Film Review by Jean Oppenheimer: Promising Young Woman

It doesn’t get much darker than Promising Young Woman, a twisted thriller about female revenge.  Black as a moonless night and sharp as a jagged piece of shattered glass, this sobering, unsettling comedy ventures into territory that few viewers have traveled – and many may not wish to traverse.

The film opens in a preppy bar, where a dangerously inebriated young woman (Carey Mulligan) slumps on a couch, eliciting stares and crude comments from the predominantly male clientele. “She’s just asking for it,” jeers one. Another suggests, more tactfully, that “she is putting herself in a vulnerable position.” It appears to be a position that few men are willing to pass up. One takes Cassie to his place, steers her into the bedroom and starts undressing her. “Wait. What are you doing,” she woozily asks?  When the man doesn’t stop, she suddenly bolts upright and, in a stone-cold sober voice, demands, “What are you doing?”

Written, directed and produced by British actress Emerald Fennell (“The Crown,” “Call the Midwife”), Promising Young Woman is one of the boldest and most audacious film debuts in recent memory. Beginning with its opening sequence, the movie takes one unexpected turn after another, raising issues of mental health, moral reckoning, justice, and society’s double-standard.

Night after night Cassie hits the bars, going after men who prey on women, even when the women in question have made themselves easy targets. Cassie wasn’t always so driven. Her future once held infinite possibilities, but the summer after completing her first year of medical school she hit a road block the size of a boulder. An A-student, she dropped out of school for reasons that only become clear as the film progresses.
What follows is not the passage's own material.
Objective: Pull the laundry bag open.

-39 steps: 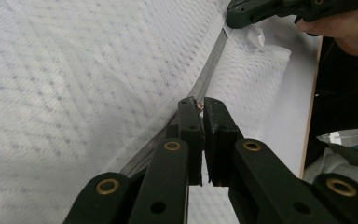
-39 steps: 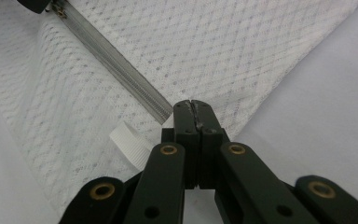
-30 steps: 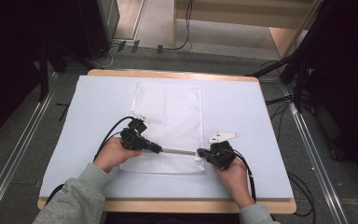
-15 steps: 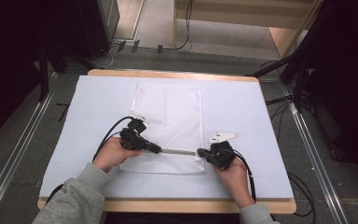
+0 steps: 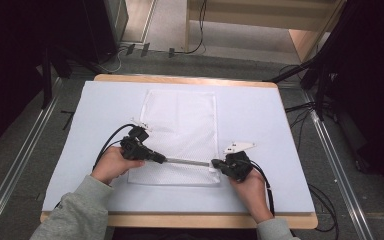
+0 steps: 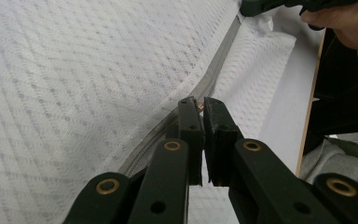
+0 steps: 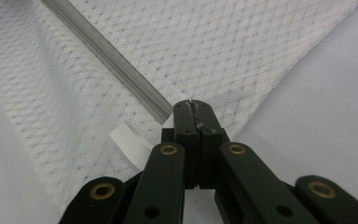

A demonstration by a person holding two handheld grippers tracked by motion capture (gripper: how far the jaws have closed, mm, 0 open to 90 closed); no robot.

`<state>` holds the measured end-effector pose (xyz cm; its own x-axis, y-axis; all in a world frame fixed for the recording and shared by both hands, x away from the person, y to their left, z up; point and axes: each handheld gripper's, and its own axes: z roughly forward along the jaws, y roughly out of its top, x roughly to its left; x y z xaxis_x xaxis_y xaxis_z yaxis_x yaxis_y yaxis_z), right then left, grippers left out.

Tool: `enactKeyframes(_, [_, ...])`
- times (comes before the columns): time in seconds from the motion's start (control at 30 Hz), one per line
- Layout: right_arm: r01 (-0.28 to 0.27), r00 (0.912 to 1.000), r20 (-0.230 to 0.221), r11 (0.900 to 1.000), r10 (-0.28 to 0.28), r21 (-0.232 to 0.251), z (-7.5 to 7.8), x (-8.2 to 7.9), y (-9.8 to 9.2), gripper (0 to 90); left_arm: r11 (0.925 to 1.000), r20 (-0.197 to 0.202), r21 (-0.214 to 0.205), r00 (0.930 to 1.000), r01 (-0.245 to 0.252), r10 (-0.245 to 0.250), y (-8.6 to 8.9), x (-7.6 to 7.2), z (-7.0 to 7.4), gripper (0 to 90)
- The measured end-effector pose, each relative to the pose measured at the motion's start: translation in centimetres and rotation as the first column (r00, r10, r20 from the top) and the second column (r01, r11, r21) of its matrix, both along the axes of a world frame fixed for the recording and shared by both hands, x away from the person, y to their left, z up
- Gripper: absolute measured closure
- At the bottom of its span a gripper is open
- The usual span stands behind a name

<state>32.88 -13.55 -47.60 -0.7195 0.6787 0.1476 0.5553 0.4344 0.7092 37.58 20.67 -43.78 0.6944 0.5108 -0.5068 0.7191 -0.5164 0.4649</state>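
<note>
A: Start wide: a wooden table (image 5: 180,80) under a pale blue mat (image 5: 270,130), and on the mat a white mesh laundry bag (image 5: 180,120) lying flat in the middle, its long side running away from the person.

B: And near the bag's close end there's the grey zipper (image 5: 187,161), stretched straight across it from one gripper to the other.

A: Right. The left gripper (image 5: 161,158) sits at the zipper's left end, the hand behind it resting on the mat. In the left gripper view its jaws are drawn almost together, a thin slit between them, with something small and copper-coloured pinched at the tips (image 6: 199,108), right on the zipper line (image 6: 214,74). It looks like the zipper's pull, though it's too small to be sure.

B: The right gripper (image 5: 215,163)?

A: At the zipper's right end, by the bag's near right corner. In the right gripper view (image 7: 193,109) its jaws are pressed tight together on the mesh just where the zipper tape (image 7: 107,58) ends. A little white ribbed tab (image 7: 130,142) curls up just to the left of the jaws.

B: So both tools clamped, the zipper taut between them.

A: And the bag's far end lies loose and flat on the mat.
</note>
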Motion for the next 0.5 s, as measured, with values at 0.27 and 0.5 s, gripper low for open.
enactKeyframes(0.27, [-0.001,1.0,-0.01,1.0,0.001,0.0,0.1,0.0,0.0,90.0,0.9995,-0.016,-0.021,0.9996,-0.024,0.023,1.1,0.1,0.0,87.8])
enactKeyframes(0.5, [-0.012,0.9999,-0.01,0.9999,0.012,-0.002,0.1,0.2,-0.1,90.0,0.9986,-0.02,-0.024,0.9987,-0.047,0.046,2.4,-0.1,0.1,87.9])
Again, the story veers from expectations, in that the ‘event’ that derailed Cassie isn’t the obvious one, although it’s close. 
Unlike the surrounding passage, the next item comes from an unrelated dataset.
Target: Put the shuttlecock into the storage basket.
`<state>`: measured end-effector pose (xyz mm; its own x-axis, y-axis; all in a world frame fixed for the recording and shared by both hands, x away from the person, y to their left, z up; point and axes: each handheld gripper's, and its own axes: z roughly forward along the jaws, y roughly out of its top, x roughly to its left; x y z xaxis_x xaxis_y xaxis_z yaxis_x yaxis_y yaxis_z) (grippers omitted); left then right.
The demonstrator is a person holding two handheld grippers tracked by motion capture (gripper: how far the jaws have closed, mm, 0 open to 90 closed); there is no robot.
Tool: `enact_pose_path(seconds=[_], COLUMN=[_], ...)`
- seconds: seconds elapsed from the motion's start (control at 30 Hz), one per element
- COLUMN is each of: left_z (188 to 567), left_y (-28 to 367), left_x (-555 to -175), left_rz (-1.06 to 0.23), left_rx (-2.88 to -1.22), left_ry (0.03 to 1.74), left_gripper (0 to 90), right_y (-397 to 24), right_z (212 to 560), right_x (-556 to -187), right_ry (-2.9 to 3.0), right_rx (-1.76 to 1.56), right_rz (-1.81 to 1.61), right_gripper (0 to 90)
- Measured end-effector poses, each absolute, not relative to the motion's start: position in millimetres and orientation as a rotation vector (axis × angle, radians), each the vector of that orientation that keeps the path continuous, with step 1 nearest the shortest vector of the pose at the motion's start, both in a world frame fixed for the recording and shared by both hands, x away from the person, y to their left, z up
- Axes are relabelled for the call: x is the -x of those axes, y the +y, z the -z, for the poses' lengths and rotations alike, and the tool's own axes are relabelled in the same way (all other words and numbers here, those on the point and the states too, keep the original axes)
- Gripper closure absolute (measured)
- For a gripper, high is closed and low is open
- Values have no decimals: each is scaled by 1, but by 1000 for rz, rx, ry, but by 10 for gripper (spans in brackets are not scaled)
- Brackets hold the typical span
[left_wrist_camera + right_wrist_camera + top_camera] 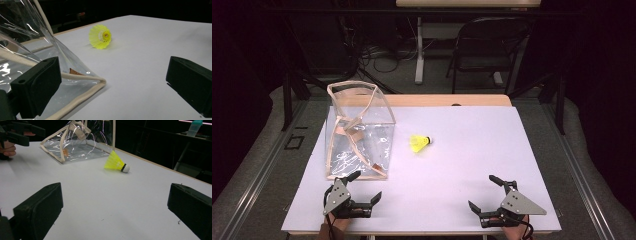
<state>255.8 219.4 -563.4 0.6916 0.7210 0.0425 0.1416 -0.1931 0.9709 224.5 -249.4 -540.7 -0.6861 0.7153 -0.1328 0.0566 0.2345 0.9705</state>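
yellow shuttlecock (421,143) on its side, white cork tip, feathered skirt

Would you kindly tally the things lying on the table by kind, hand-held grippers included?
Yellow shuttlecock: 1
Clear plastic bag with beige trim: 1
Hand-held grippers: 2, the left gripper and the right gripper, both open with nothing between the fingers
Total: 4
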Motion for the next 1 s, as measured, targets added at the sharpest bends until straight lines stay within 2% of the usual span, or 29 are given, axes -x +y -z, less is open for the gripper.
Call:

After dropping out, Cassie moved back into her parents’ house, stopped seeing friends and started working a dead-end job in a small coffee shop. Initially sympathetic, her parents think it’s high time she moved on – and out. For her 30th birthday they give her a suitcase; Cassie had forgotten it was even her birthday. One day she runs into Ryan (Bo Burnham), a former college and med school classmate who is funny, a bit of a klutz, and has a genuinely nice guy demeanor that slowly wins Cassie over. But when Ryan mentions some of their old classmates, one name stops her cold, setting her on an even more dangerous and self-destructive path. 

Carey Mulligan gives an astonishing performance, slipping into the role like Cinderella stepping into the glass shoe. Fennell shines as both writer and director, although the mirror she holds up to the audience places all of us, perhaps especially women, in the uncomfortable position of recognizing that we, too, tend to blame the victim. Seeking to evade just such responsibility, one female character tells Cassie, “Hey, I don’t make the rules.” 

Well, who does make the rules?  It is a question — and a condemnation — that hangs over this film, as do issues of rage, pain, sorrow and mental stability. The ending is as shocking as it is clever, and it will leave you feeling unnerved, nauseas and either outraged or exhilarated. It is said that “revenge is a dish best served cold,” but at what price?